Литмир - Электронная Библиотека
Содержание  
A
A

Я в эту минуту понял, что в первой я был прав по существу. И не прав по адресу.

Потому что отец испугался — да. Но это моя мать тогда сделала так, чтобы его страх победил. Сама. Своими руками. Перешла из института в школу. Стала меньше ровно на ту величину, которая ему была нужна.

— Мам. Зачем.

— Затем, что я думала, я его так сохраню. — Она пожала плечами, и в этом жесте было что-то очень молодое, не на её семьдесят. — Меня так учили. Мать моя так жила, бабка так жила. Что женщина должна поместиться. Что любовь — это когда ты под него подгибаешься, и он за это остаётся.

Она помолчала.

— Я три года подгибалась. И всё равно ушёл.

Я закрыл глаза.

— Почему.

— Потому что я была не та проблема, Тёма. Он не от моей докторской бежал. Он от себя бежал. От того, что внутри. От того, что он рядом с любым человеком, которого любит, чувствует себя маленьким — и не выносит этого. Я могла стать хоть нянечкой в детском саду. Это бы ничего не изменило. Он бы нашёл другую причину. Человек, который боится своей любви, найдёт повод уйти. Всегда.

* * *

Я смотрел в свой чай.

Я очень тихо сказал:

— Я тоже.

— Я знаю, сынок.

— Я её испугался.

— Я знаю, родной.

— Я ей не сказал правду, потому что я боялся, что она уйдёт. Я ей не доверял. Я не верил, что она бы прошла через это со мной. Я… я её недооценил.

Мать молчала.

Потом она сказала — не мне, в сторону окна:

— Я двадцать лет боялась, что ты станешь, как он. Что бросишь, когда станет тяжело.

Она повернулась ко мне.

— А ты хуже придумал. Ты остался и соврал.

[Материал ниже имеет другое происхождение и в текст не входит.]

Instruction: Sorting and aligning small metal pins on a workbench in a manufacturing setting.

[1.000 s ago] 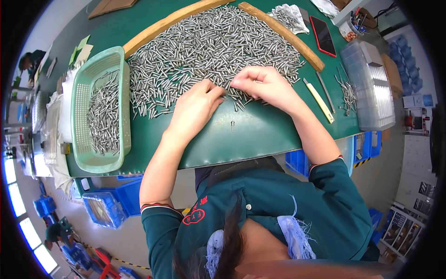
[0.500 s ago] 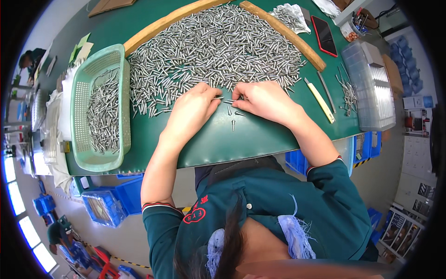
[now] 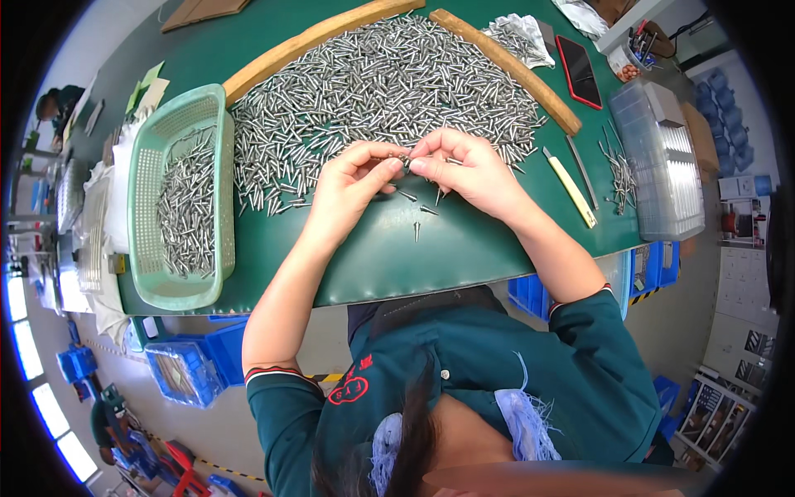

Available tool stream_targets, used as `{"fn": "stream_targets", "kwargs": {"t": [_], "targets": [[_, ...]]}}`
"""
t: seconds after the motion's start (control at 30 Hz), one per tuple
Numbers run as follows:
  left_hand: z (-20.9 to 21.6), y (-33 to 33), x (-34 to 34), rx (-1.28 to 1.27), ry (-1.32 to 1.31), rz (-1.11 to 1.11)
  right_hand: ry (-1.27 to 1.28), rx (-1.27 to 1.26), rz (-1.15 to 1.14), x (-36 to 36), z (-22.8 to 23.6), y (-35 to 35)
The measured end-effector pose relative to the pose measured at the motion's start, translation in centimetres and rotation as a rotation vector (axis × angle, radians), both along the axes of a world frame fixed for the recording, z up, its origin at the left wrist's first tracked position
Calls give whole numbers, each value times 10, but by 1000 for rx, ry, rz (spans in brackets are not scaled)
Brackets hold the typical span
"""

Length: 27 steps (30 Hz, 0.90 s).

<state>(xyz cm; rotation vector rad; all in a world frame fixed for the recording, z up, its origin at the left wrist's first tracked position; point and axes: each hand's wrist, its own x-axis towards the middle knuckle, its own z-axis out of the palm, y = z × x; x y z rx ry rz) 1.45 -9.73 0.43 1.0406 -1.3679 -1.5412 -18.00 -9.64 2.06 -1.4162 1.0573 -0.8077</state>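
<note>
My left hand (image 3: 358,184) and my right hand (image 3: 470,172) meet at the near edge of a wide heap of small silvery metal pins (image 3: 381,79). Thumb and fingers are pinched on both sides, with small metal pins (image 3: 406,164) between the fingertips; how many is hidden. Just below my fingers, a few loose pins (image 3: 416,231) lie apart on the green table (image 3: 373,269). To the left stands a pale green perforated basket (image 3: 141,199), partly filled with similar pins.
Wooden strips (image 3: 315,43) border the heap at the back. Toward the right lie a yellow-handled cutter (image 3: 570,189), a thin metal strip (image 3: 583,172), a red-edged phone (image 3: 578,72) and a clear plastic box (image 3: 654,157). Blue bins (image 3: 186,369) stand below the table edge.
My hands have come together, fingertips now meeting over the heap's near edge where a gap was before. Loose pins below them have shifted slightly.
</note>
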Motion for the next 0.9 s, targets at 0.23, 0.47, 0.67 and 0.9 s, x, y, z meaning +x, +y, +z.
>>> {"fn": "stream_targets", "kwargs": {"t": [0.23,0.47,0.67,0.9], "targets": [[3,3,-3,64,159,-20,-188,248,12,7,0,1],[1,2,-2,-20,83,-15,-71,59,-6,7,-5,3],[2,4,-6,-170,-67,43,-159,55,-15,9,-9,4],[1,7,-7,-656,-486,67,-196,139,-15,11,-9,2]]}}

Она встала. Подошла к плите. Зачем-то переставила чайник, который и так стоял ровно. Спиной ко мне.

— Доедай. Ты опять худой.

— Мам.

— Артём.

* * *

Я плакал.

Я этого не решал. Это просто пошло.

Тихо. Без рыданий. У меня по щекам шло, и я не вытирал — потому что вытереть значило признать, и я к этому не был готов, а оно всё равно шло.

Мать обернулась.

Мать ничего не сказала.

Мать села рядом со мной — на табурет, который для этого не годился, она на нём боком, неудобно. Она прижала мою голову к своему плечу. Она начала гладить меня по волосам.

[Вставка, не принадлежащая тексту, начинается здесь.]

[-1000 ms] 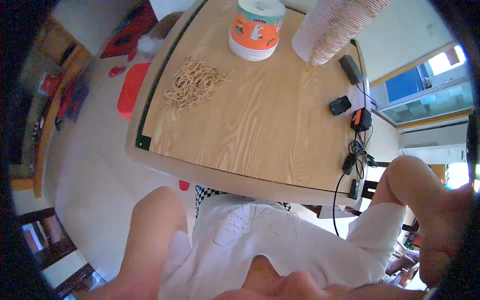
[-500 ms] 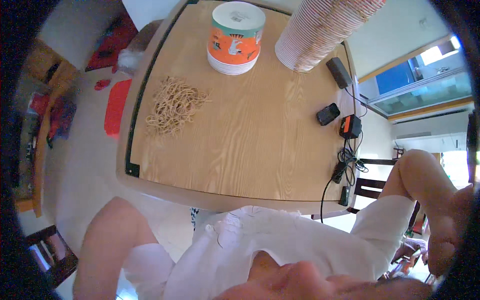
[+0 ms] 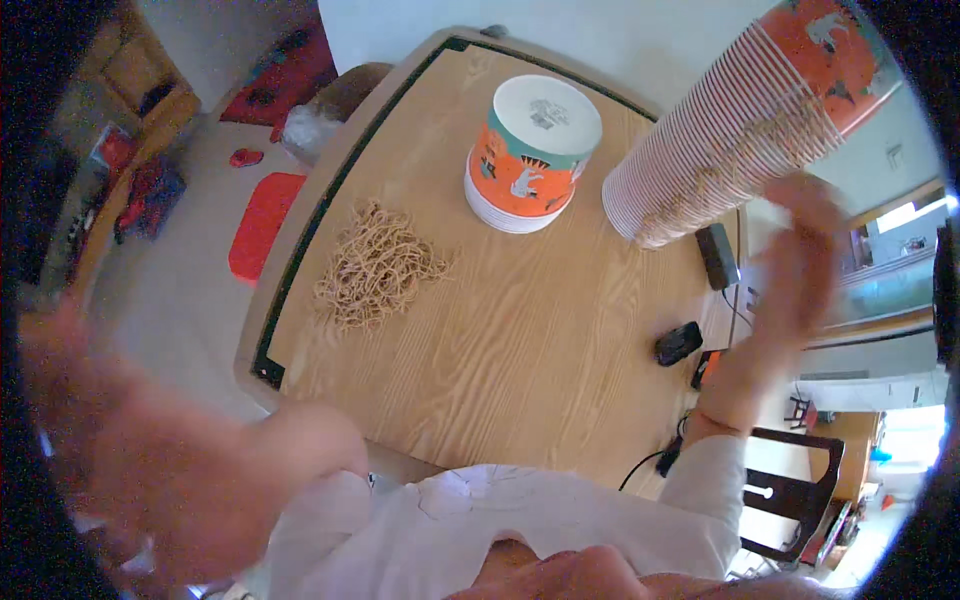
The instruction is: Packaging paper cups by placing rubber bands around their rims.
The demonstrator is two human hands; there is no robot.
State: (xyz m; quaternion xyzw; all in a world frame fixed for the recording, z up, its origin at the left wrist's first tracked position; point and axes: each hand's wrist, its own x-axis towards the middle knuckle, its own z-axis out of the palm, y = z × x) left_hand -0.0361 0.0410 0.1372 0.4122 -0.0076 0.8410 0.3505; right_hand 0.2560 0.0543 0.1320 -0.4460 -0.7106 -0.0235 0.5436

Она меня по волосам гладила в последний раз, когда мне было десять. Меня тогда побил в школе один из старших. Я пришёл, лёг на пол в коридоре, и она села рядом и гладила, и ничего не спрашивала.

Двадцать два года.

У неё рука пахла так же. Кремом и чем-то из теста.

Она ничего не говорила. Она просто гладила.

Когда я смог, я сказал:

— Я не хочу быть, как он.

— Я знаю.

— Я не знаю, как теперь.

Она убрала руку. Встала. Подошла к холодильнику, достала контейнер, открыла, понюхала, поставила на стол передо мной.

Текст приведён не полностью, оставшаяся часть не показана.